La dimensión poética del filme no es un artificio, sino la consecuencia natural de una forma de mirar. La imagen, siempre respetuosa, siempre atenta, parece escuchar. Recoge la espiritualidad del paisaje, ese mar que custodia los restos de galeones españoles y portugueses. Aprecia esas montañas que guardan secretos supersticiosos pero también la rudeza de la vida diaria.
Os Naufragados es también una reflexión sobre la historia y el presente: sobre el peso de la colonización y su eco contemporáneo en forma de políticas neoliberales que amenazan, esta vez, con convertir un territorio vivo en un enclave turístico de lujo. A pequeña escala, la comunidad de la playa Naufragados experimenta el mismo proceso de expulsión silenciosa que tantos otros lugares del mundo: un tipo de postcolonialismo que no llega con banderas, sino con leyes, decretos y promesas de preservación ambiental que ocultan intereses económicos.
En este sentido, la película también se reajusta a medida que avanza el metraje, desde el cine ensayo más personal hacia una propuesta más activista y testimonial de la injusticia que están sufriendo aquellos a los que lleva años acompañando. El director observa y escucha, fortaleciendo el vínculo con quienes le abren las puertas de sus casas y de sus miedos. El resultado es un retrato coral que nunca los exotiza: hombres y mujeres que trabajan la tierra y el mar, que viven en un tiempo distinto, que saben que sus casas pueden desaparecer en cualquier momento. Náufragos de un modo de vida que resiste, como dice uno de ellos, y que solo pide no querer nada más, y nada menos, que seguir existiendo en su propio lugar.

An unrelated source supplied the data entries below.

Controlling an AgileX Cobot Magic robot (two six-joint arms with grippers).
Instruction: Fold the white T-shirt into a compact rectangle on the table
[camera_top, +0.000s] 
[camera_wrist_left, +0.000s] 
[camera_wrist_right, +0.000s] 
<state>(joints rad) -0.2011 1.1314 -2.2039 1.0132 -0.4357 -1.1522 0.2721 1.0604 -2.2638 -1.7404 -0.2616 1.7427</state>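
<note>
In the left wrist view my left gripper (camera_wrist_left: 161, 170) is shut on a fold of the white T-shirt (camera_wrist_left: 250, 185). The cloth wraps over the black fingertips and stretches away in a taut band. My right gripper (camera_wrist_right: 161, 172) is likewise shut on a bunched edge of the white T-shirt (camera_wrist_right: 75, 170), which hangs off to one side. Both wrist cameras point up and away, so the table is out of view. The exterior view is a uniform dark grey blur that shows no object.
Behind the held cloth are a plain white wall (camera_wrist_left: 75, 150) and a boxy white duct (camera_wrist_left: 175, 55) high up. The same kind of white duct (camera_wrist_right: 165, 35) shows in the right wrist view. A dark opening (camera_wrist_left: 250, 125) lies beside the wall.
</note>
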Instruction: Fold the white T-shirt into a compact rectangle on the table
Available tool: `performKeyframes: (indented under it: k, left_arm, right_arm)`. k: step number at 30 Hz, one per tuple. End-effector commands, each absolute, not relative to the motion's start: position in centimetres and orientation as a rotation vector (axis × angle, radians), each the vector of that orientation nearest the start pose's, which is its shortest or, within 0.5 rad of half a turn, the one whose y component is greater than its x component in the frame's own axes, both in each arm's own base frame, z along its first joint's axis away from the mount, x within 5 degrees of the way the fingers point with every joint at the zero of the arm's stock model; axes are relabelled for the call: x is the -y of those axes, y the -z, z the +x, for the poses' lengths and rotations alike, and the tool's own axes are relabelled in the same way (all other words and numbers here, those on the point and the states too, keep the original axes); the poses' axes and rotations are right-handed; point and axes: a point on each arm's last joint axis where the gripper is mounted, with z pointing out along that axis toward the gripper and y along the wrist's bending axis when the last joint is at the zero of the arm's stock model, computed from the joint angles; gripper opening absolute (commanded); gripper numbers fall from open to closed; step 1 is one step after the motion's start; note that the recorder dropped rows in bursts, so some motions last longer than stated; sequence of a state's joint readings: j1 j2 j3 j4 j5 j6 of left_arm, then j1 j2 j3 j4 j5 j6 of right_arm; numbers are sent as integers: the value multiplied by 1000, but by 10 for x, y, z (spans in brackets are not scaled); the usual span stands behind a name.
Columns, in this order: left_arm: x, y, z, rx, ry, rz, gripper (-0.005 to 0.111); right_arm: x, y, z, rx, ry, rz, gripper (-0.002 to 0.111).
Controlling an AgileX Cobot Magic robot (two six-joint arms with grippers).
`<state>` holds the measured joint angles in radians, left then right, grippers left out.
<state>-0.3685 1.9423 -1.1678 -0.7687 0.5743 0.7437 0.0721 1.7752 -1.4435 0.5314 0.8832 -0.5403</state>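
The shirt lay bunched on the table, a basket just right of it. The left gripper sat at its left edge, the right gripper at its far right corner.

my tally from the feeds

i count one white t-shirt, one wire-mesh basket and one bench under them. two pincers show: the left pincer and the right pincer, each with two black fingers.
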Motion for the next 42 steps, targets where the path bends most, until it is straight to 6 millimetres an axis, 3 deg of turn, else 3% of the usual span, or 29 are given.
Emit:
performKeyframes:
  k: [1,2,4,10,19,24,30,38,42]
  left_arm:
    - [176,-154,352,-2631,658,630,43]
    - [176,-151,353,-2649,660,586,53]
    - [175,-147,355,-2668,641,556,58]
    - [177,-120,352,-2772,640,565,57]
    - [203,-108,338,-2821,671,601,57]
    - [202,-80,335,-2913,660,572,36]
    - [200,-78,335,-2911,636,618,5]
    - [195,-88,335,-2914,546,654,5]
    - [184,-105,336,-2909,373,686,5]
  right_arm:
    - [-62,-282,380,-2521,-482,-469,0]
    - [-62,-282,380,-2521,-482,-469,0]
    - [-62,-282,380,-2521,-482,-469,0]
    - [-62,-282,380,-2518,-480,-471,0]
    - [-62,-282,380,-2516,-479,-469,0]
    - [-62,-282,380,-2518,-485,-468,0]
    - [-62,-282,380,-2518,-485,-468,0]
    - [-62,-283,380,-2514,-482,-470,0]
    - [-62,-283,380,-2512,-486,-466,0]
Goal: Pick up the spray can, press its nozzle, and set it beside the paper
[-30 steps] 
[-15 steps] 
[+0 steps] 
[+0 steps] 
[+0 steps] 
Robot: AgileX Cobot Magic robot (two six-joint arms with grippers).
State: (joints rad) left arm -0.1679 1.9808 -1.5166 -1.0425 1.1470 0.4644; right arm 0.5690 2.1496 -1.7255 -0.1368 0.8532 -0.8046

La búsqueda del cineasta de su propia identidad, de su lugar en el mundo (y en la película) constituye otro importante hilo emocional, explícitamente reflejado en los paralelismos que dibuja entre la playa de Naufragados y el barrio malagueño de su infancia. Ese puente sentimental recorre todo el metraje, sutilmente, como una constante resonancia geográfica y afectiva en la que Peña parece encontrar un motivo profundo para filmar y conservar una forma de vida antes de que desaparezca.
Cuando la película llega a su cierre, sentimos que hemos asistido a un proceso vital y cinematográfico simultáneo: una búsqueda personal que se convierte en un acto político, aunque nunca grandilocuente; una elegía por un mundo que se resiste a desaparecer y, a la vez, un testimonio sobre la fragilidad de lo que está constantemente a punto de ser demolido material y simbólicamente.